Directions for this task: Please print the entries below exactly, from the line with "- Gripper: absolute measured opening" through the line with "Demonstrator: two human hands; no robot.", including both of those lines and leaving out all others.
======== Input data ========
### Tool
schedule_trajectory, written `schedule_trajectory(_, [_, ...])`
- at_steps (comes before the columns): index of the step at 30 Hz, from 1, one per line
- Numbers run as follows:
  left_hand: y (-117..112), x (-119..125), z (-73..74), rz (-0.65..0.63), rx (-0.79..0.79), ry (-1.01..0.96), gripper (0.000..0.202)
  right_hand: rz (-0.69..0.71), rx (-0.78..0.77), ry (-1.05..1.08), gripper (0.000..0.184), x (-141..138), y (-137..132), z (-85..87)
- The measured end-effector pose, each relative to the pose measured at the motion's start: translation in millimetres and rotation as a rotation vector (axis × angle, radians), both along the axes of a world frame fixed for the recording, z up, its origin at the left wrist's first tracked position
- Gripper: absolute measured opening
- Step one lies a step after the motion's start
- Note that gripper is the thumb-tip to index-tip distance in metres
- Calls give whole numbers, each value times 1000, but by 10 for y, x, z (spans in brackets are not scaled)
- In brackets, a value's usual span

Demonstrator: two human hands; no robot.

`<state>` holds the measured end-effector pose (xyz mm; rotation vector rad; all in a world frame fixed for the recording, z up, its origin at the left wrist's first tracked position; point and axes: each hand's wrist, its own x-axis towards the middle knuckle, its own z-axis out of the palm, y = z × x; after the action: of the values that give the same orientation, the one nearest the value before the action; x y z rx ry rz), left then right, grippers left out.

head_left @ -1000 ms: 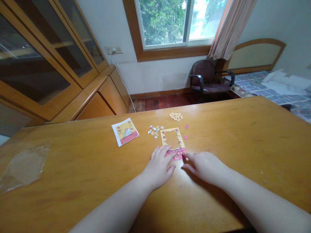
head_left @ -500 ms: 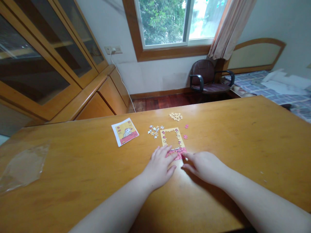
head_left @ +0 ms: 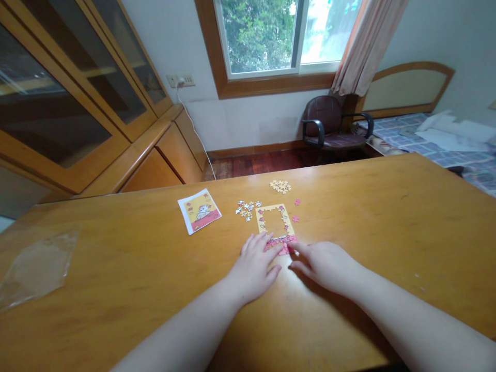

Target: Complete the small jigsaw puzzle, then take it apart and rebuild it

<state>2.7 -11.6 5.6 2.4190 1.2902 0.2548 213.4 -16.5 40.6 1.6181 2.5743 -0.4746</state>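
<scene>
A partly assembled jigsaw puzzle (head_left: 290,227) lies on the table, with a yellow patterned border, a pink lower band and an open middle. My left hand (head_left: 256,266) rests over its lower left corner, fingers spread. My right hand (head_left: 325,263) is at the lower right edge, index fingertip on the pink band and thumb apart below it. No piece shows between those fingers. Two loose pink puzzle pieces (head_left: 295,219) lie right of the border. White-patterned pieces (head_left: 246,209) are heaped at its upper left, and yellow pieces (head_left: 280,186) sit behind it.
A reference picture card (head_left: 203,211) lies left of the pieces on the wooden table (head_left: 135,268). Far left is a clear plastic bag (head_left: 39,266). Beyond the table stand a brown armchair (head_left: 325,121), a glass-door cabinet (head_left: 127,121) and a bed (head_left: 411,134).
My right index fingertip has shifted very slightly left along the pink band. My left hand and the loose pieces stay where they were.
</scene>
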Motion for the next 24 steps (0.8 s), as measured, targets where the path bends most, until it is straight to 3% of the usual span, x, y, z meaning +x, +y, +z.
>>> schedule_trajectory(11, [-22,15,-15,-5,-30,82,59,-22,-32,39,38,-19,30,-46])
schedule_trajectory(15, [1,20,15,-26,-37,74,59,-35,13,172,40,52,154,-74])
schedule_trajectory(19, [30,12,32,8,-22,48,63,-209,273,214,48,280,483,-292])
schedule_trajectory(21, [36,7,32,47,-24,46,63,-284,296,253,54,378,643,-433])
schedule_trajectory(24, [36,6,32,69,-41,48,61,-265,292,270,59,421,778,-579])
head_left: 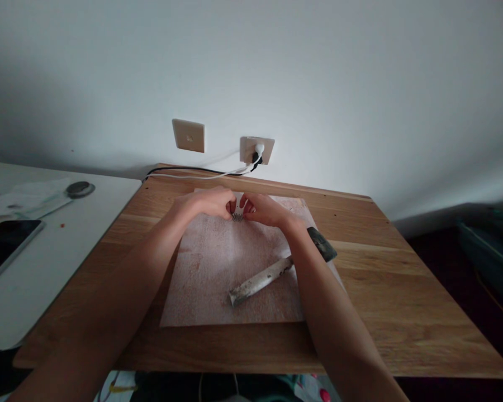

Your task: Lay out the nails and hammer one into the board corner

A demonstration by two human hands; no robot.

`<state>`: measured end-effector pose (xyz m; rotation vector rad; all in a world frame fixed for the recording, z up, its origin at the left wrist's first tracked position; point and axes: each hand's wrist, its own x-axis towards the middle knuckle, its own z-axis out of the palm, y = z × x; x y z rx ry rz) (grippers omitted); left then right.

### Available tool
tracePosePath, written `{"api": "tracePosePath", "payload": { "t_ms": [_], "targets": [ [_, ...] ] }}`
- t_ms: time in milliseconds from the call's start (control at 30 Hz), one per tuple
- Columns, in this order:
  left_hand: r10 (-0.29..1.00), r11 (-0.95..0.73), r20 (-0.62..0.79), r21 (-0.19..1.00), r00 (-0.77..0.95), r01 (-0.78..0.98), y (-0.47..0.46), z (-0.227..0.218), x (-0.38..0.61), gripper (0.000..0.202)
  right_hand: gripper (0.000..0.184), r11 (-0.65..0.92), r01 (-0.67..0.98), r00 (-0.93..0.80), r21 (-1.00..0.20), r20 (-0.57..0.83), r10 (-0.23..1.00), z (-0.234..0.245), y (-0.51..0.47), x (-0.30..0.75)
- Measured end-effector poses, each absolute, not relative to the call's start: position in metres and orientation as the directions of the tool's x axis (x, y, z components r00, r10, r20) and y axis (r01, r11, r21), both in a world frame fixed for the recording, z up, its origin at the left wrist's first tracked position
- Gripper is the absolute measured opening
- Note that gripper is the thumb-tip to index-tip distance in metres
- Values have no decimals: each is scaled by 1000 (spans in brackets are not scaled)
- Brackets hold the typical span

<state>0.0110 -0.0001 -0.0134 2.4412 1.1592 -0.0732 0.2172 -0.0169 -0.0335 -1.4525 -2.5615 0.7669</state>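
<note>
My left hand (220, 202) and my right hand (260, 209) meet over the far part of a pale, reddish wooden board (209, 279). Fingers of both hands are curled and pinch the two sides of a small white piece with grey nails (237, 216). Its thin metal points fan out towards me; the fingers partly hide it. A hammer with a worn white handle (262, 280) lies across the board. Its dark head (322, 244) sticks out past my right forearm, which covers the joint between head and handle.
The board lies on a wooden table (402, 301) against the wall. Behind it, cables (201, 172) run to a socket (257, 151), beside a second wall plate (188, 135). To the left, a white table (79, 240) holds a phone (8, 245), a plastic bag (33, 198) and a round dark object (79, 189).
</note>
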Motion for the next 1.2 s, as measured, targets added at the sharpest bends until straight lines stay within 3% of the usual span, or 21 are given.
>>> {"api": "tracePosePath", "payload": {
  "t_ms": [1200],
  "targets": [
    [732, -564, -221, 333, 644, 756, 1, -16, 11, 15, 29, 433, 759, -552, -487, -127, 824, -33, -18, 218]
  ]
}}
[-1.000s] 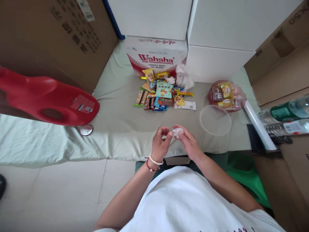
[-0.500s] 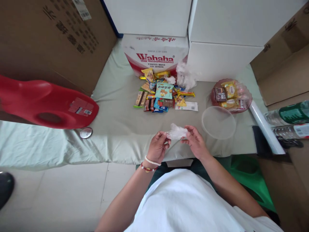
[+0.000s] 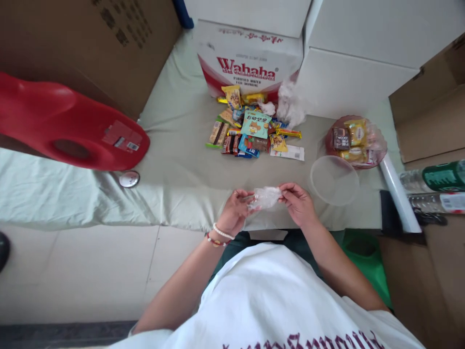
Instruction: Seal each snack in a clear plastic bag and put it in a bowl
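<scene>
Crumpled clear plastic [image 3: 267, 198] above the counter's [image 3: 181, 186] near edge; tight wad a second ago, now drawn out, likely partly unfolded. Left hand [image 3: 234, 211], right hand [image 3: 298, 206]: grip clamped at opposite ends. Translucent disc [image 3: 334, 180] toward right edge; snack pile [image 3: 256, 124] farther, Wahaha carton [image 3: 250, 68] behind.

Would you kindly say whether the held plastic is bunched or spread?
Bunched: the plastic is crumpled between left hand and right hand.

Free lane on counter [image 3: 181, 169] btwn crumpled plastic [image 3: 268, 198] and snack pile [image 3: 256, 125], running L to red jug [image 3: 87, 123]. R side tight: clear lid [image 3: 334, 180], bowl [image 3: 330, 140] behind (touching? can't tell). Wahaha box [image 3: 250, 70] blocks pile's rear.
</scene>
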`<state>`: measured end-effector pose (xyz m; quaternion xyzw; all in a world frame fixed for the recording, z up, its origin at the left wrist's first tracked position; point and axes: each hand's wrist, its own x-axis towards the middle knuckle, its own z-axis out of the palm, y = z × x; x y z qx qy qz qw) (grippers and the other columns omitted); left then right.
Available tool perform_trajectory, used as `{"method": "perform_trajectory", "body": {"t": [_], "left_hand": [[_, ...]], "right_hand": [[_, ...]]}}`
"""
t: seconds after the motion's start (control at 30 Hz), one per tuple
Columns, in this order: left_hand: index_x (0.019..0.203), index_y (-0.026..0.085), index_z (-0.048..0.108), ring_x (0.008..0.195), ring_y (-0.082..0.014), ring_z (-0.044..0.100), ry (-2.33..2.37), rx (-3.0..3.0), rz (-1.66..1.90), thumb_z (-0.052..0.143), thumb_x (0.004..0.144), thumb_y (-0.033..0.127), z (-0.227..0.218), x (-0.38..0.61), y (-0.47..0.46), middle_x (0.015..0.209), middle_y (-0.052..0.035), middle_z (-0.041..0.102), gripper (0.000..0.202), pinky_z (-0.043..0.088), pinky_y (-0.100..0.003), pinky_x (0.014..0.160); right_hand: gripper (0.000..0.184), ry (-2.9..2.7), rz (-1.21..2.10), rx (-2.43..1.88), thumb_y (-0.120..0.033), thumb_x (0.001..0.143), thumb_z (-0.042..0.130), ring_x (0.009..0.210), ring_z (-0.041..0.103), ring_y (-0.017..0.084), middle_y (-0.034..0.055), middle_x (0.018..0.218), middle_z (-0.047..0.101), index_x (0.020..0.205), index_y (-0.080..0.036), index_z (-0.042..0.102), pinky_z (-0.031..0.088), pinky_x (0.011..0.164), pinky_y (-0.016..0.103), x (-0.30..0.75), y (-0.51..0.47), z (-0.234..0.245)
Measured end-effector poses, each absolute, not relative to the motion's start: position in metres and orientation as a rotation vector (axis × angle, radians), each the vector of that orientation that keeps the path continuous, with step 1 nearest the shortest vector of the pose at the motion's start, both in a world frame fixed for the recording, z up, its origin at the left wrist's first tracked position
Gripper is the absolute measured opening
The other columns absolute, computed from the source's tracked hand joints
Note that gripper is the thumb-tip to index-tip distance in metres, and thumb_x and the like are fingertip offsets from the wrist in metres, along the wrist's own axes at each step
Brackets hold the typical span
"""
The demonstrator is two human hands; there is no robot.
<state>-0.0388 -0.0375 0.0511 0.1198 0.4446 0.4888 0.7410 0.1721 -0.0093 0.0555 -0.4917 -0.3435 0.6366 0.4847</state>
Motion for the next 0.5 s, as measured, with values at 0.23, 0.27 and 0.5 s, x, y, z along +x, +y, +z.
{"method": "perform_trajectory", "body": {"t": [0.23, 0.27, 0.5], "left_hand": [[0.083, 0.017, 0.065, 0.056, -0.0071, 0.051, 1.039, 0.329, 0.784, 0.094, 0.063, 0.04, 0.053, -0.026, -0.028, 0.072, 0.0014, 0.061, 0.042, 0.033, -0.018, 0.044], [0.081, 0.018, 0.064, 0.052, -0.0049, 0.043, 1.091, 0.363, 0.811, 0.096, 0.061, 0.043, 0.054, -0.023, -0.027, 0.067, 0.0043, 0.055, 0.046, 0.025, -0.017, 0.042], [0.103, 0.019, 0.069, 0.051, -0.0032, 0.026, 1.098, 0.684, 0.872, 0.099, 0.056, 0.035, 0.068, -0.015, -0.032, 0.057, 0.0136, 0.031, 0.058, 0.027, -0.018, 0.051]], "right_hand": [[0.018, -1.17, 1.436, -1.169, -0.047, 0.088, 0.076, 0.086, 0.059, 0.019, 0.0045, 0.111, 0.069, 0.091, -0.03, 0.079, 0.052, 0.077, 0.036, 0.172, -0.02, 0.054], [0.019, -1.145, 1.441, -1.199, -0.048, 0.088, 0.076, 0.083, 0.059, 0.018, 0.0039, 0.11, 0.07, 0.093, -0.03, 0.078, 0.052, 0.077, 0.035, 0.175, -0.02, 0.052], [0.066, -1.052, 1.684, -1.173, -0.052, 0.068, 0.094, 0.109, 0.065, 0.02, 0.0034, 0.129, 0.069, 0.127, -0.032, 0.07, 0.056, 0.091, 0.033, 0.184, -0.009, 0.044]]}}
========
Output for this exercise:
- Gripper: absolute measured opening
- Step one lies a step after the motion's start
- Note that gripper is the thumb-tip to index-tip distance in metres
- Calls give whole numbers, each value times 1000, but by 10 for y, x, z (spans in brackets are not scaled)
- In brackets, a value's usual span

Demonstrator: two human hands; no robot.

What the exercise asked for has been given in full.